I have this one: maybe the only silent VHS tape ever made. Every time I play it somebody walks into the room and asks me why I have the sound turned off. I think they should have dubbed the sound of a 16mm projector in for effect.
It's great stuff: It was filmed by Newell Martin and Linwood Moody (Moody later dedicated "Maine Two Footers" to Newell Martin.) It's famous for having quite a few scenes with the film flipped, giving mirror images. The titling is done with stick on letters on a pull down background to give a rolling title effect, and it reads much like Linwood Moody's writing years later. It's the kind of classic 1930s railfan film I would have loved to have been around to make. (Of course if I was I'd be dead by now, so I guess I can do without it...)
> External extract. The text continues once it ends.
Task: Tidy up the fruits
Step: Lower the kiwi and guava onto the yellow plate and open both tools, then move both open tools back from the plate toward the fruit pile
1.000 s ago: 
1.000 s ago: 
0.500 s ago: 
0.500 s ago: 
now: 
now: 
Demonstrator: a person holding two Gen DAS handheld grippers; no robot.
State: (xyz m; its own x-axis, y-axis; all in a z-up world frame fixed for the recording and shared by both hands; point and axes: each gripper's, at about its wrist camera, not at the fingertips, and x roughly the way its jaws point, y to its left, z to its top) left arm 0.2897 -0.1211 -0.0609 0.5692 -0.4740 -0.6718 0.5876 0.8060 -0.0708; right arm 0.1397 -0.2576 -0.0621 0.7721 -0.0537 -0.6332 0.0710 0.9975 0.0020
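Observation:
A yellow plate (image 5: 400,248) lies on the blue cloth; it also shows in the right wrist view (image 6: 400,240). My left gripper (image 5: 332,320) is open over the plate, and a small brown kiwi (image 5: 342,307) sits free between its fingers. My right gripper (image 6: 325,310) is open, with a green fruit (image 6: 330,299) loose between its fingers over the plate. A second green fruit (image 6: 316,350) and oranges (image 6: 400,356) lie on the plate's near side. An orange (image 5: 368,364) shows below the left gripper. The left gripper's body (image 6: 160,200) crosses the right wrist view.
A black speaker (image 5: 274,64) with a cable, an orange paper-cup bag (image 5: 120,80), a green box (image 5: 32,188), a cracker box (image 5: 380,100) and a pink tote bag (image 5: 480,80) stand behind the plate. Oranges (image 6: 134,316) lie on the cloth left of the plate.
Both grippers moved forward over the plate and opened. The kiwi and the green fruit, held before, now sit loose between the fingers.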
To my knowledge there has never been a guide prepared to it. Most of the yards like Phillips, Strong and Farmington are pretty easy to pick out by the landmarks. Sometimes if things seem a little spacially disoriented you look at the lettering on the cars, see that the image is flipped and then it makes sense. Out in the open country it's often hard to tell exactly where you are, but I guess in these cases you have to trust the original fillmmakers to edit locations in their correct geographic sequence. If they were trying to accurately preserve the line on film it's the right way to go about it.
The best vintage SR&RL film I've seen is the Gus Pratt footage. He had a talent for getting in close with the SR&RL: a lot of shots from the cab, and he was there at a lot of historical moments (unfortunately most at the scrapping).